The adjustment is already underway. Three of the Hawks’ five preseason opponents blitzed Young regularly in the pick-and-roll, preventing him from accessing his preferred spots on the floor: 

When he was able to turn the corner, bigs often dropped back to the rim in order to take away lobs and layups. “A lot of teams are going to be trying to stop that pick-and-roll between me and John,” Young said. “So I’ve got to find other ways to score. I know how to get my teammates involved, how to get them in good spots and situations to score.” That could make floaters and even more prominent element of his game this season. Young took 22 percent of his shots from “short midrange” last season, per Cleaning the Glass, and made a tidy 46 percent of those looks. That is an important weapon for a guard like Young, whose size prevents him from finishing around or through length at the rim. Instead, he lofts silky teardrops over giants: 

“I’ve had that since I got in the league,” Young said. “My floater is something that I’ve been pretty good at. It’s usually just whatever the defense is giving me that night.” Despite his soft touch in the paint, Young predictably struggled to finish inside as a rookie, making just 53 percent of his shots at the rim (14 percentile among guards). That mark will improve through physical and mental maturation, but it was symptomatic of his larger struggle to score efficiently. Despite his long-range prowess and encouraging scoring flashes, Young was one of the least efficient high-usage players in the league last season.

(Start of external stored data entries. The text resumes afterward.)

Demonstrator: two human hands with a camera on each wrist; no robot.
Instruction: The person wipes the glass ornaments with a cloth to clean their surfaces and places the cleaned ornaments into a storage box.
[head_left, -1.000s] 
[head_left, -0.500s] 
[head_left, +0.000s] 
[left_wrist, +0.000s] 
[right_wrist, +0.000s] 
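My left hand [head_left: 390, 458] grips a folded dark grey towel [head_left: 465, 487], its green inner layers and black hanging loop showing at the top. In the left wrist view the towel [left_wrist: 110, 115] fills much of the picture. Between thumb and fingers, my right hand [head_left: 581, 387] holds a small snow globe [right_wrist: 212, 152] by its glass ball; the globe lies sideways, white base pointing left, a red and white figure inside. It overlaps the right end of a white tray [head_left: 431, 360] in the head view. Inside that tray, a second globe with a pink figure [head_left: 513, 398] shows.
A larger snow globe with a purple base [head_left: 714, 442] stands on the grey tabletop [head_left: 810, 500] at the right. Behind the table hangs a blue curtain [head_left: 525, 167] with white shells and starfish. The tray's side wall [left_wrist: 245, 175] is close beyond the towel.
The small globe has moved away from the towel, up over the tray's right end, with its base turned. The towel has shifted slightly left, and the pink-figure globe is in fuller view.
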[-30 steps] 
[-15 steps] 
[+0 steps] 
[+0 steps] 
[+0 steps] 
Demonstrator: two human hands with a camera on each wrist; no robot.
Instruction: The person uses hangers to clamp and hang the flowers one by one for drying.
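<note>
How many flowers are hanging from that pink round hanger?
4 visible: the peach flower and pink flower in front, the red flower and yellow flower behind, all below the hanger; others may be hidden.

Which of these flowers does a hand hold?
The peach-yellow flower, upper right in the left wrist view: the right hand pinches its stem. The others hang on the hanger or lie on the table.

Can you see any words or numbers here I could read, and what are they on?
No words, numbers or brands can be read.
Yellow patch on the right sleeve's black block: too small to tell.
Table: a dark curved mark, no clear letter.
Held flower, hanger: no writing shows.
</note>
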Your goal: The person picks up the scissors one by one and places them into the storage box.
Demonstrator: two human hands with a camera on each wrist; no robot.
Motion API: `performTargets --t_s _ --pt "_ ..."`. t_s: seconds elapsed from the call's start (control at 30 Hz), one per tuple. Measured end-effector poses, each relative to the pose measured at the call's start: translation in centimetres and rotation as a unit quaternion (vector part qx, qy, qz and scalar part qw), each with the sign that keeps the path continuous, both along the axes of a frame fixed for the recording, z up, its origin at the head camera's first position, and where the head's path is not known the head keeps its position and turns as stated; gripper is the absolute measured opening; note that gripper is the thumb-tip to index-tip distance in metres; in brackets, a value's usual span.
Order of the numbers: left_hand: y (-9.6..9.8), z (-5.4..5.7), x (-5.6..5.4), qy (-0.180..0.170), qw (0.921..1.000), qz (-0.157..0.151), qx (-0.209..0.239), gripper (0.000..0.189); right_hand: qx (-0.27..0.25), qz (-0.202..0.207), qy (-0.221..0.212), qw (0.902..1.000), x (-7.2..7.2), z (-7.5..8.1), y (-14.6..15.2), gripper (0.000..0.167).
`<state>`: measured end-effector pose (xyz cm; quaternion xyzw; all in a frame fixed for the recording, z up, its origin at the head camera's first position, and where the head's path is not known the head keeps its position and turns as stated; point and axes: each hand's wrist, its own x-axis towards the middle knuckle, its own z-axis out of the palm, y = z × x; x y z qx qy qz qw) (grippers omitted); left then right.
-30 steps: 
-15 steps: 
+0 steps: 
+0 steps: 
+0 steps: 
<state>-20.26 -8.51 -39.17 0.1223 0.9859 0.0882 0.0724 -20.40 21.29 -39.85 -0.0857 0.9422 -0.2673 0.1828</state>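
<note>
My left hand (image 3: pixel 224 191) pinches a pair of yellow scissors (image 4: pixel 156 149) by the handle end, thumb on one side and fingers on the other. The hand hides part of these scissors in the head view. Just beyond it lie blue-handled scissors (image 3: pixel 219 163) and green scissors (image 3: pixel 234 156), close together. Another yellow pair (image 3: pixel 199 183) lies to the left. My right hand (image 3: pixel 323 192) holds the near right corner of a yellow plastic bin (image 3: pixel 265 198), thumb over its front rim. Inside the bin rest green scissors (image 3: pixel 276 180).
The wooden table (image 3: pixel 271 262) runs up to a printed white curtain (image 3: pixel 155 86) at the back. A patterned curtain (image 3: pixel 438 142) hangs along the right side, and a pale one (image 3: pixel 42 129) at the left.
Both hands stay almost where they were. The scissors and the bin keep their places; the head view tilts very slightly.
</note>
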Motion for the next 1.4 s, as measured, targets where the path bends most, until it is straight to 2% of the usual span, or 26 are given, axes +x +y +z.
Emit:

That’s to be expected from a first-year guard working under the weight of an entire offense, and he will improve with experience and better talent around him. Atlanta can still run an efficient offense through him if he tops out as a slightly above-average scorer. But to become elite, Young must be as well. The Hawks don’t need that to happen this season, or even the next. However quickly a rookie bursts onto the scene, growth in the NBA always takes time. The point guard’s efficiency and decision-making should both improve, and Pierce intends to spreading ball-handling duties around to let Young find easier shots working without the ball. Young plans on dialing up his effort on defense, where he may have been the worst player in the NBA last season.

Atlanta isn’t going anywhere without Young, and can afford to be patient as it integrates a youthful and promising core of players. The Hawks have made clear their vision for the future. It’s on Young to find the clearest avenue toward it.